Algorithmic functions in education can be seen in a much wider realm of problematic algorithmic cultures. These include the role of algorithms in propagating racial and gender biases[2] and the unforeseen (or deliberately hidden) consequences of algorithmic decision-making in social work[3].

What is needed is not an attack on algorithms per se, rather a more nuanced appreciation that data exists in multiple forms, that data is qualitative as well as quantitative, and can be interpreted in both discriminatory and liberatory ways. Social practices such as education are revealed to have subjective and objective dimensions; they are as much art as science. What democracy demands is an uncertainty-appreciative outlook, in the practice of education and the assessment of that thorny concept, ‘learning’.

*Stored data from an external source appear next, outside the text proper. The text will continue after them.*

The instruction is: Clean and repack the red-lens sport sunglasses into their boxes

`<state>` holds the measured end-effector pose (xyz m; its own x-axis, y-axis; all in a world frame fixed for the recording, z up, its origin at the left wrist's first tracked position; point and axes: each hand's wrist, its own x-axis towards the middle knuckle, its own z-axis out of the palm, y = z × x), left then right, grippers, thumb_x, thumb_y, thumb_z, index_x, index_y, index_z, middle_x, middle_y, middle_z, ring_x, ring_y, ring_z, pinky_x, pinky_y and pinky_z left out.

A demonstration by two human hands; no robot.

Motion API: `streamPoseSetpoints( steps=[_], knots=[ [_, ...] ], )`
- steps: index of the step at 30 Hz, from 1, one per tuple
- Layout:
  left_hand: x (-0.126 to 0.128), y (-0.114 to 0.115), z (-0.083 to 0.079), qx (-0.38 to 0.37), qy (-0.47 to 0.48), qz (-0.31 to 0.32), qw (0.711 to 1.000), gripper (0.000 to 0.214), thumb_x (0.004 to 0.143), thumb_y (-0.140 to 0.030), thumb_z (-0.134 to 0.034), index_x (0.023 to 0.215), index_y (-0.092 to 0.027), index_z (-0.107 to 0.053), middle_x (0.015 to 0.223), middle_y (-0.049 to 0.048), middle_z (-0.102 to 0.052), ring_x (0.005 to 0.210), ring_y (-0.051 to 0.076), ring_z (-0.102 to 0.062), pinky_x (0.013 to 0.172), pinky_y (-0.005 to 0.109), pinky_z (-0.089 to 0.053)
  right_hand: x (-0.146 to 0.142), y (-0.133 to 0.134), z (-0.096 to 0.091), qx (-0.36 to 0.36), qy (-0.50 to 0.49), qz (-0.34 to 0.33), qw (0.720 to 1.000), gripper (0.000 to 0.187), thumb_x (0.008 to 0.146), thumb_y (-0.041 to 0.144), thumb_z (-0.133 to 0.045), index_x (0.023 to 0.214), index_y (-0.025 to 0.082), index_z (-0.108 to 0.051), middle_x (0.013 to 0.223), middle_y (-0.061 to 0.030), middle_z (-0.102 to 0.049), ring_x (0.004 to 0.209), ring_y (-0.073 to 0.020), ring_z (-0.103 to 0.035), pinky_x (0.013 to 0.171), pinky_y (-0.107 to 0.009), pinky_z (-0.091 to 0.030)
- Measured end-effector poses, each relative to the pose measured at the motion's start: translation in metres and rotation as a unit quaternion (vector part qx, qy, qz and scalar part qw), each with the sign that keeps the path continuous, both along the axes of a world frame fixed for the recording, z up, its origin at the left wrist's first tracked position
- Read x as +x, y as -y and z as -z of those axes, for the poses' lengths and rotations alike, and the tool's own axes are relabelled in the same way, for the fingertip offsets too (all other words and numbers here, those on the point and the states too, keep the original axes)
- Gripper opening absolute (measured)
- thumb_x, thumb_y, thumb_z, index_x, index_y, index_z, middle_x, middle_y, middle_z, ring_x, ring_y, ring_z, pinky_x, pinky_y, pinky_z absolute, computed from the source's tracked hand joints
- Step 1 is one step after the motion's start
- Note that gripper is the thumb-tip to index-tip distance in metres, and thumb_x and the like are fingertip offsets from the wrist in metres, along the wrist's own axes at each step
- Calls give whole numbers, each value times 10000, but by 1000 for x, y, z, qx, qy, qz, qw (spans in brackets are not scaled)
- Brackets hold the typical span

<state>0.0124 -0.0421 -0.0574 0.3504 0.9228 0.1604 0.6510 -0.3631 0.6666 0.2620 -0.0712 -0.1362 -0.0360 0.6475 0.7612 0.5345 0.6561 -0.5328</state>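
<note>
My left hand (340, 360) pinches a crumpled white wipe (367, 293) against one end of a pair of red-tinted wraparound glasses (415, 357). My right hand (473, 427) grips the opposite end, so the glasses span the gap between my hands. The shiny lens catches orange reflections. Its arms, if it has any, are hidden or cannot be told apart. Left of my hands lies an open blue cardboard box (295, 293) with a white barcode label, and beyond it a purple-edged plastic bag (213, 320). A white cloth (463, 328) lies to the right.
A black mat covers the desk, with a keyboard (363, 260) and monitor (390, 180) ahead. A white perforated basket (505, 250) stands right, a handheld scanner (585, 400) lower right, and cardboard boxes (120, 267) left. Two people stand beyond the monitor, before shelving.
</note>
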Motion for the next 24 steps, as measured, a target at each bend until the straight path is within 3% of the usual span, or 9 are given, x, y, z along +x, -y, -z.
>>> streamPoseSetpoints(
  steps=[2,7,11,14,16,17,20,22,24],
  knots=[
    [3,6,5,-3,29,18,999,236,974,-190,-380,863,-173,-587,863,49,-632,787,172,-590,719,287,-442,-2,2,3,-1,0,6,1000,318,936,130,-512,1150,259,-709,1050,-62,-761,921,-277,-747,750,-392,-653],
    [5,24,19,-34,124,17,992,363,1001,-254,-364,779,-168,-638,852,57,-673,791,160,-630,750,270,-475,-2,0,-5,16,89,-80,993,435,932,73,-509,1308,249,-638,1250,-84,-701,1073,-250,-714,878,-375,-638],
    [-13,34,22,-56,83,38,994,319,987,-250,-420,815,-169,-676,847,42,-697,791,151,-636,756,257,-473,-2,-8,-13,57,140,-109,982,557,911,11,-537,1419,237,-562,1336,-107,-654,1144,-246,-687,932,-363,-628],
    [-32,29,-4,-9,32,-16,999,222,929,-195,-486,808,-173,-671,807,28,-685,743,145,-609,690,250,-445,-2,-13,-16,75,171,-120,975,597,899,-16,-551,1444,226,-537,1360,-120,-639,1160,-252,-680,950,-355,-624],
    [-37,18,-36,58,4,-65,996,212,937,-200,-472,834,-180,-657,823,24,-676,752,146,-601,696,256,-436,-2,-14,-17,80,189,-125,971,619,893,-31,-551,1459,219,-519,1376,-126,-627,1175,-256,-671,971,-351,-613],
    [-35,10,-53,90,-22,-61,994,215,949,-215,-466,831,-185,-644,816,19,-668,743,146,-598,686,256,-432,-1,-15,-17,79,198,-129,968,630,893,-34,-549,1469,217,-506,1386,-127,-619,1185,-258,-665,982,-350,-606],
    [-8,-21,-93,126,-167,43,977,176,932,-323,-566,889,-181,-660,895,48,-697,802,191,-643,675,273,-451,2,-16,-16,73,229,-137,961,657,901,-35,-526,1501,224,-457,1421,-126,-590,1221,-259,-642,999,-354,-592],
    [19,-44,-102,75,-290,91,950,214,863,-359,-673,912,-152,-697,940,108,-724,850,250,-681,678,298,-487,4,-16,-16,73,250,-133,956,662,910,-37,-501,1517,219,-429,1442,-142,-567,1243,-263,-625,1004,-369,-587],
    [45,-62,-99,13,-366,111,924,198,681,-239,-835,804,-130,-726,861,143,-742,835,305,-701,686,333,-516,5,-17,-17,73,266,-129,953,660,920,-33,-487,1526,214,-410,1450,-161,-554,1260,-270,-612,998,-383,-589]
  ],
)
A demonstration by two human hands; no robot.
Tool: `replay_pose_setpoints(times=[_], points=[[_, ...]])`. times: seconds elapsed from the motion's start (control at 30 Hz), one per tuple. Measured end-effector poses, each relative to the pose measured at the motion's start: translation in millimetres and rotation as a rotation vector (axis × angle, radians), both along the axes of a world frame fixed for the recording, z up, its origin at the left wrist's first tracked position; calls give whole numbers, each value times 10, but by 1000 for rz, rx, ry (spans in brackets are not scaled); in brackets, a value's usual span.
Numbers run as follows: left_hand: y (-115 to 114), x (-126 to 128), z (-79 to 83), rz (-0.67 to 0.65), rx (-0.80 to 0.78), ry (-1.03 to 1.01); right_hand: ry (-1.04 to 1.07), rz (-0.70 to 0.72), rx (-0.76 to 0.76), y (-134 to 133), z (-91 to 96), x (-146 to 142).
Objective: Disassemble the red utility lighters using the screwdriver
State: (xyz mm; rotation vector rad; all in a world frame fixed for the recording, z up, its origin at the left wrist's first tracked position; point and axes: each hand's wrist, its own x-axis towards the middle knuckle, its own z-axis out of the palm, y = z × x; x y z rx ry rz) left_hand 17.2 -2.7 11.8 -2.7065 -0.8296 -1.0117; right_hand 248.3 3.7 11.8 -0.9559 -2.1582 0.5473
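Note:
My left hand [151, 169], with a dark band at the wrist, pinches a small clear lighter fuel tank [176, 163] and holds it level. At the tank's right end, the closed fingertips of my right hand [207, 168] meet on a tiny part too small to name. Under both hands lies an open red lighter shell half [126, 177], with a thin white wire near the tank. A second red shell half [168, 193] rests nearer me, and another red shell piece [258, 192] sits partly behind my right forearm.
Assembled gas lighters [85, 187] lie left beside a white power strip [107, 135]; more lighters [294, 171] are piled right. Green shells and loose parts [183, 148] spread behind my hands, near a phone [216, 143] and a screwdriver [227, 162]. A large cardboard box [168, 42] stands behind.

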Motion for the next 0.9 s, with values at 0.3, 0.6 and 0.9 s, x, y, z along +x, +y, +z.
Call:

The very concept of ‘algorithm’ needs democratising.


[1] O’Neill, O. (2009) Ethics for Communication?, European Journal of Philosophy 17:2, Blackwell: Oxford.

[2] Benjamin, R. (2019) Race after Technology, Polity: Cambridge; Noble, S.U. (2018) Algorithms of Oppression, New York University Press; New York.

[3] Tiffany, G. (2020) Thinking, and acting, philosophically in relation to risk: social education in an era of Big Data, Quaderns d'Educació Social: Barcelona.